> _Task instructions_
Please copy the material under this line exactly, keeping every line.

*** Information supplied ***

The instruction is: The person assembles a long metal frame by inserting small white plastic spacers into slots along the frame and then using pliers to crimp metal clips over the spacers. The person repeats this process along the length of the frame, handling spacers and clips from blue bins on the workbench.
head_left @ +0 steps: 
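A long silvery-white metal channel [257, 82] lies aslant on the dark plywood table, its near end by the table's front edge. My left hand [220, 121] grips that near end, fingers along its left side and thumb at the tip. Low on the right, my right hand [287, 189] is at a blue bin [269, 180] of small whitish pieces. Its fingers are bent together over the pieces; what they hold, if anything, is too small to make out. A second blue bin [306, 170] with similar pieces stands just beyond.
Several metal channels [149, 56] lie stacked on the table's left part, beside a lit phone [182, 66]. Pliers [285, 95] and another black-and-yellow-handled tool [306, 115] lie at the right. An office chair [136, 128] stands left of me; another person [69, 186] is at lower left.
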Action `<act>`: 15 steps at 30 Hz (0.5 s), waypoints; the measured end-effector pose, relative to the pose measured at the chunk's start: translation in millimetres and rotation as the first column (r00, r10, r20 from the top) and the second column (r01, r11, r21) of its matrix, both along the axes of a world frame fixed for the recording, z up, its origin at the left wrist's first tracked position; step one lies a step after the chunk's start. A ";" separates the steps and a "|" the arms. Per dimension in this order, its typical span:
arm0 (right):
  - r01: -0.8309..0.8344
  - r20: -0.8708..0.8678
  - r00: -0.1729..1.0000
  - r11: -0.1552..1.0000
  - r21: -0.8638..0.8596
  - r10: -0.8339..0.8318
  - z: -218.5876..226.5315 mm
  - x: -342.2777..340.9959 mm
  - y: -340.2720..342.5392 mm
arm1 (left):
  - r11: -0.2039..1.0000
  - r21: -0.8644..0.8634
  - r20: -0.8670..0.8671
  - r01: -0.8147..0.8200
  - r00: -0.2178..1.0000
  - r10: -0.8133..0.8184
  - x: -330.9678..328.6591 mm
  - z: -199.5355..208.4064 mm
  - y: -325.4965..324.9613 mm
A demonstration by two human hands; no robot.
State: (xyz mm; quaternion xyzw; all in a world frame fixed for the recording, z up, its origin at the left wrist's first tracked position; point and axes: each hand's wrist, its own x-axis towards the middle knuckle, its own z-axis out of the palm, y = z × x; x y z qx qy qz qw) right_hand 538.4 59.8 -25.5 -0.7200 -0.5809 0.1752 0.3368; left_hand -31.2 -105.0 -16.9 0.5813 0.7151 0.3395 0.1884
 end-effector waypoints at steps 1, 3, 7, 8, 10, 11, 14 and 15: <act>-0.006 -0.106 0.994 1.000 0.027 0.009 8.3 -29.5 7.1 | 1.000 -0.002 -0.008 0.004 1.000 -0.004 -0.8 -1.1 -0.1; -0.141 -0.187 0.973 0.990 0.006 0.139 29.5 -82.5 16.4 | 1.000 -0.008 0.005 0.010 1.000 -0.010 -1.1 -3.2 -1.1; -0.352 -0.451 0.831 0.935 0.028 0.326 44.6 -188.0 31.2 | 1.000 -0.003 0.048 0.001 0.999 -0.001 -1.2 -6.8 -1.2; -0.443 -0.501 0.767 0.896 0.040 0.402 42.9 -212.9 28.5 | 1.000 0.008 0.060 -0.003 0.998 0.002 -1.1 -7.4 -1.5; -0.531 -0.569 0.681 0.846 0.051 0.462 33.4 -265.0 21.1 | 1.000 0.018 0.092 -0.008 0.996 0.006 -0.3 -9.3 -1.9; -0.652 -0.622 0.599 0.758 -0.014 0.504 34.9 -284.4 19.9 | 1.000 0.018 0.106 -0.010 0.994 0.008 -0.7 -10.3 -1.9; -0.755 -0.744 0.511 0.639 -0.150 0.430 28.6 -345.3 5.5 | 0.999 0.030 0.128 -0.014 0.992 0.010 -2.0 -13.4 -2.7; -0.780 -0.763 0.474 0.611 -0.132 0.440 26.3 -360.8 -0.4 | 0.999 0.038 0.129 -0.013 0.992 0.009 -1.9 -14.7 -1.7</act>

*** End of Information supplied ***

> _Task output_
The instruction is: The person assembles a long metal frame by inserting small white plastic spacers into slots along the frame and then using pliers to crimp metal clips over the spacers. The person repeats this process along the length of the frame, handling spacers and clips from blue bins on the workbench.
head_left @ +0 steps: 
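A long silvery-white metal channel [257, 82] lies aslant on the dark plywood table, its near end by the table's front edge. My left hand [220, 121] grips that near end, fingers along its left side and thumb at the tip. Low on the right, my right hand [287, 189] is at a blue bin [269, 180] of small whitish pieces. Its fingers are bent together over the pieces; what they hold, if anything, is too small to make out. A second blue bin [306, 170] with similar pieces stands just beyond.
Several metal channels [149, 56] lie stacked on the table's left part, beside a lit phone [182, 66]. Pliers [285, 95] and another black-and-yellow-handled tool [306, 115] lie at the right. An office chair [136, 128] stands left of me; another person [69, 186] is at lower left.
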Action `<act>`: 15 steps at 30 Hz (0.5 s), waypoints; the measured end-effector pose, relative to the pose measured at the chunk's start: translation in millimetres and rotation as the first column (r00, r10, r20 from the top) and the second column (r01, r11, r21) of its matrix, both along the axes of a world frame fixed for the recording, z up, its origin at the left wrist's first tracked position; step one lies a step after the chunk's start. A ";" separates the steps and a "|" the arms. Per dimension in this order, its typical span:
arm0 (right):
  - r01: -0.8309..0.8344
  - r20: -0.8708..0.8678
  - r00: -0.1729..1.0000
  - r11: -0.1552..1.0000
  - r21: -0.8638..0.8596
  - r10: -0.8339..0.8318
  - z: -218.5876..226.5315 mm
  - x: -342.2777..340.9959 mm
  - y: -340.2720..342.5392 mm
arm1 (left):
  - r11: -0.2039..1.0000
  - r21: -0.8644..0.8634
  - r20: -0.8670..0.8671
  - r01: -0.8147..0.8200
  - r00: -0.2178..1.0000
  - r10: -0.8133..0.8184
  - x: -330.9678..328.6591 mm
  - z: -199.5355..208.4064 mm
  - y: -325.4965..324.9613 mm
A demonstration by two human hands; no robot.
State: (xyz mm; quaternion xyzw; all in a world frame fixed for the recording, z up, its origin at the left wrist's first tracked position; point and axes: each hand's wrist, its own x-axis towards the middle knuckle, its own z-axis out of the palm, y = z × x; x y z qx qy qz qw) right_hand 538.4 59.8 -25.5 -0.7200 -0.5809 0.1752 0.3368; left_hand -31.2 -105.0 -16.9 0.5813 0.7151 0.3395 0.1884
 end-effector waypoints at steps 1, 3, 7, 8, 10, 11, 14 and 15: <act>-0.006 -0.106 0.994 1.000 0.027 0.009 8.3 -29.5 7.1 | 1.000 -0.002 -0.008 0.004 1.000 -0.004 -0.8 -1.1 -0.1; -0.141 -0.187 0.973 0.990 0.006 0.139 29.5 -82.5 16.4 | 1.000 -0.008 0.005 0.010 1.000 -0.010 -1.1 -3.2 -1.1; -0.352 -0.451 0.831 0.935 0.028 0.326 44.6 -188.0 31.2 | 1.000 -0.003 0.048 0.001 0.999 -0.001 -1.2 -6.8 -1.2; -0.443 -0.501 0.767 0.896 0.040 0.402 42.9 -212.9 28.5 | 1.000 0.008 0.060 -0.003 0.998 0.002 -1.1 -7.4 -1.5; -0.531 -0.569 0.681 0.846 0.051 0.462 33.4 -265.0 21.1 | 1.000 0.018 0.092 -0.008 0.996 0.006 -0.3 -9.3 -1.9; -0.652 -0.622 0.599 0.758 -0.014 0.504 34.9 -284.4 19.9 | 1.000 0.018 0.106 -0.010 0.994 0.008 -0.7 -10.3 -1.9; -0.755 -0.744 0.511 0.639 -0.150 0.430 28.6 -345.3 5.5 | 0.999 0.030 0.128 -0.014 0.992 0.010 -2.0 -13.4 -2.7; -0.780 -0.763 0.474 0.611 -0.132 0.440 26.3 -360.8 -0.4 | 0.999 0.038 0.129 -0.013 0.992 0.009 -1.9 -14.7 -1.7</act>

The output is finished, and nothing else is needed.